His eyes snapped to the corner of his vision.

[ TIME REMAINING: 00:02:11 ]

Two minutes.

He hadn't just won.

He'd won by a breath.

The timer bled down anyway.

00:01:10

00:00:32

00:00:08

Enzo's lungs held.

00:00:03

00:00:02

00:00:01

00:00:00

The System chimed.

Not gentle.

Not friendly.

Final.

[ MISSION COMPLETE ]

Rank: S

Status: SUCCESS

Enzo didn't even have time to feel it.

The next window slammed into his skull like a verdict.

[ REWARD ]

PSYCHIC AWAKENING INITIATED

Pain detonated behind his eyes.

Not like a headache.

Like someone had grabbed his brain with both hands and started tearing it open—then rebuilding it while he was still awake.

Forcing new connections.

Snapping old ones.

Breaking walls he didn't know existed.

Rewriting a shape inside his skull that had never asked for permission.

Enzo staggered.

He released Koffing—still fainted—more out of reflex than reason, as if seeing something in front of him would keep him grounded.

It didn't.

His vision split into double images. The plateau spun. The sky tilted at a wrong angle.
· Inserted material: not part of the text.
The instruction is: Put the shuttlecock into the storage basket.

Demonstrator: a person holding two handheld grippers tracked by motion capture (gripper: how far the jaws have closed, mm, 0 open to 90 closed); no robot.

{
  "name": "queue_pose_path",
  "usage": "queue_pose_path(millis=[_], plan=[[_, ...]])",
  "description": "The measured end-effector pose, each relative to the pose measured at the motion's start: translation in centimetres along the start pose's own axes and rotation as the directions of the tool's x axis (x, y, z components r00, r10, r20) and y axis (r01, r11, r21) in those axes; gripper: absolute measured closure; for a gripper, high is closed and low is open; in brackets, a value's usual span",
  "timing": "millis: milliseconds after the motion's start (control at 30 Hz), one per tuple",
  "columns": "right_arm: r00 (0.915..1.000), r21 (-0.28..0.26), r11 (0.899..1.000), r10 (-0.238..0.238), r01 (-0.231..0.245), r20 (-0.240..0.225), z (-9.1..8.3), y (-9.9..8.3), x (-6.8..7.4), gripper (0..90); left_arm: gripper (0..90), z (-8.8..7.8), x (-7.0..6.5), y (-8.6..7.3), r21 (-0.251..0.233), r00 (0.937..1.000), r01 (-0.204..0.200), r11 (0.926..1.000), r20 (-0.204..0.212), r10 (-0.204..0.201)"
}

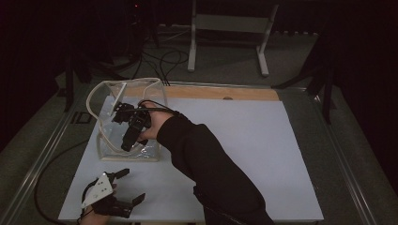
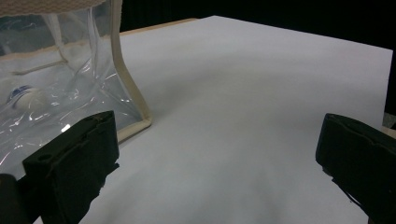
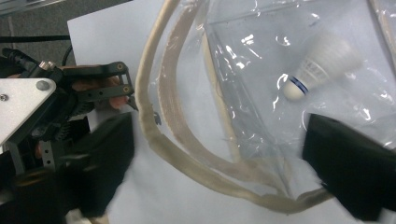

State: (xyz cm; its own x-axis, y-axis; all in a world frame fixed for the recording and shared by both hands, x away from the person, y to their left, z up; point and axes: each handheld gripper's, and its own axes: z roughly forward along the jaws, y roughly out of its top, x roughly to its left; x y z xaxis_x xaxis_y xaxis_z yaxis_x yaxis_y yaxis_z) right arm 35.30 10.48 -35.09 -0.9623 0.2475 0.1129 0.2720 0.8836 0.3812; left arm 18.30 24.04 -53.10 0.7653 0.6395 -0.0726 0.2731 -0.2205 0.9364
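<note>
The right gripper [image 1: 123, 129] was held over the clear bag [image 1: 105, 140], jaws spread wide and empty, a shuttlecock [image 3: 322, 65] lying loose inside. The left gripper [image 1: 129, 187] was gaping, empty, over open tabletop [image 1: 263, 140].

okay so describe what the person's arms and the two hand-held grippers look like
The right arm wears a black long sleeve. Both hand-held grippers are black, each with two blocky black jaws. The left hand-held gripper carries a pale grey three-cornered plate and trails a black cable. The right hand-held gripper also trails a black cable.
</note>
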Motion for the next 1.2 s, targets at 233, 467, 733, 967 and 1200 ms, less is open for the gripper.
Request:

Warm liquid ran from his nose.

He wiped it and saw red on his fingers.

His teeth clenched so hard his jaw ached.

A sound tore out of him—half a breath, half a strangled scream.

He dropped to one knee.

Then both.

Cold rock bit into his palms.

His breath came in ragged bursts, shallow and uneven, like his lungs couldn't agree on a rhythm.

He tried to stay conscious.

He tried to hold the Great Balls on his belt like anchors.

He tried to hear the wind—anything but the screaming inside his skull.

He failed.

Enzo collapsed onto the mountain stone.

The world dimmed.

The last thing he saw before darkness took him was the edge of the plateau.